The Myths of Vietnam—Number One
John T. Kuehn, grasshopper in training to Dr. James Willbanks (LTC, USA, retired)
There are so many of these that one hardly knows where to begin, especially since the literature is voluminous. I will start with one of the most glaring—that which surrounds General William Westmoreland, commander of the Military Assistance Command Vietnam (MACV) during the critical years of compound-hybrid warfare in South Vietnam, when the US coalition--which included troops from South Korea and Australia as well as the Army of the Republic of Vietnam (ARVN)—fought both the People Liberation Armed Forces (the PLAF aka the Viet Cong) as well as the conventional People’s Army of Vietnam (PAVN, aka the North Vietnamese Army—NVA).
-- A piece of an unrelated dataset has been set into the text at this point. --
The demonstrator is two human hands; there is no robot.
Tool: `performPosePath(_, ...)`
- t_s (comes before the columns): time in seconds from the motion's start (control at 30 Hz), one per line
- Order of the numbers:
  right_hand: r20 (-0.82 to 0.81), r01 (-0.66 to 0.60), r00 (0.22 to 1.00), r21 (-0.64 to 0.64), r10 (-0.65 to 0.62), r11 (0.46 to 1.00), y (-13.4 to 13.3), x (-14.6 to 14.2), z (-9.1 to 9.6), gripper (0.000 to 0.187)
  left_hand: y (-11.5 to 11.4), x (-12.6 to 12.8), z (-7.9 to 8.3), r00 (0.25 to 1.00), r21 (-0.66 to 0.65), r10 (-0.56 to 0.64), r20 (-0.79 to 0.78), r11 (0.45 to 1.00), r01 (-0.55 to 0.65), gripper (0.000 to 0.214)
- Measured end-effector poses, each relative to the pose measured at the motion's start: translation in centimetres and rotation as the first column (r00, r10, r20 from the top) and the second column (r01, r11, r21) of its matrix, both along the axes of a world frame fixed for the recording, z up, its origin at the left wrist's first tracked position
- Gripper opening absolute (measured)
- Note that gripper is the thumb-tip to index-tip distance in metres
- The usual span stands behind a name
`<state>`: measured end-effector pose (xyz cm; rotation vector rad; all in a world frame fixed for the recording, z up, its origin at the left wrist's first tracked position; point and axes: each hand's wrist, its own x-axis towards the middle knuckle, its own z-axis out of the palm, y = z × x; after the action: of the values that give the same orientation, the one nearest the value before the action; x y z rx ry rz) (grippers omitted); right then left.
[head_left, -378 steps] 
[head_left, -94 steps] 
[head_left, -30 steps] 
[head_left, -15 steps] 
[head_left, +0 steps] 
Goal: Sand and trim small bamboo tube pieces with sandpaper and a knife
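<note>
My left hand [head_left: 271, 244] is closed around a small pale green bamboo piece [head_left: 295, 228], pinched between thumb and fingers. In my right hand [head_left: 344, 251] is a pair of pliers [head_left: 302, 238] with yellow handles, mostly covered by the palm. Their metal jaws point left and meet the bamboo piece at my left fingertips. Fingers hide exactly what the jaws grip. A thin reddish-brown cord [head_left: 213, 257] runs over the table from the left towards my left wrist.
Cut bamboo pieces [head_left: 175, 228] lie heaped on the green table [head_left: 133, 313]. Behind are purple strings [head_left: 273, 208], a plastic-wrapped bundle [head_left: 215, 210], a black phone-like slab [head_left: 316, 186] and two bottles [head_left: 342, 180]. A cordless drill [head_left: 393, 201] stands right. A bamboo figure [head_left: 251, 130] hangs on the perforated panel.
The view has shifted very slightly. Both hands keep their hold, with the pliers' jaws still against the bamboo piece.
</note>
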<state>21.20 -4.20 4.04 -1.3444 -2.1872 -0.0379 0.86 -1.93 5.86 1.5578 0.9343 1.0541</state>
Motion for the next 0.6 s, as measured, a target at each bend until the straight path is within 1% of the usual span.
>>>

The acronyms already hint at the problem with this conflict.
Back to Westmoreland. The myth is that he chose the wrong strategy to address the multiple military problems he faced—which he boiled down to “bully boys” (the NVA regulars) and “termites” (the PLAF guerillas, who could also amalgamate into small conventional sized units of company and battalion size.) There is no need for me to make the argument to which I ascribe—that Westmoreland did indeed choose the correct strategy for military situation he faced at the time he was in command. The veteran Vietnam War historian Dale Andrade makes this case in his compelling argument, “Westmoreland Was Right.” Go read it.
The problem was not the strategy—which was the ways to the ends, a viable government of South Vietnam that could defend itself both internally and externally from the communists that besieged it. The problem was the means, and the key means was the United States’ (writ large) commitment to the strategy. In fact, the strategy itself was so poorly understood, both at the time, but also after the fact, that two very bright men, Andrew Krepinevich and Harry Summers, mischaracterized its elements in their major works on the war…to say nothing of the American people not understanding that Westmoreland’s goal was not initially victory, but a stalemate to prevent military defeat. He achieved that, ironically, after Tet in 1968.
Krepenevich argued that we fought the wrong kind of war, conventional instead of guerilla. Summers argued that we did not fight a war that was conventional enough, it was too limited, and should have included more operations directly against North Vietnam as well as against the NVA supply routes through Cambodia and Laos (that these existed has never been a matter of contention).
Westmoreland’s great error, and he admits as much in his mea culpa, A Solder Reports, was his failure to be more honest with the American people about the situation on the ground in Vietnam, especially his famous “cheerleading” tour of the United States in 1967, done at the behest of one of the the real villains, Secretary of Defense Robert McNamara (who’d already decided the war was lost when he commissioned the Pentagon Papers).
There are a lot of explosions here (passive voice intentional), and many collateral ones as well. Nothing to get the new year going like Vietnam.
One wonders if the American people are any better informed about the truth on the ground in Afghanistan, just ended? The information is out there (Special Inspector General for Afghanistan Report-SIGAR)-- not being informed is a matter of interest and curiosity. And there seems to be little of both when it comes to honest understanding by the vast reading public of past American wars. Don’ take my word for it, go read for yourself.
 Dale Andrade, “Westmoreland was Right: Learning the Wrong Lessons from the Vietnam War,” Small Wars & Insurgencies, 2, 2008: 145-75.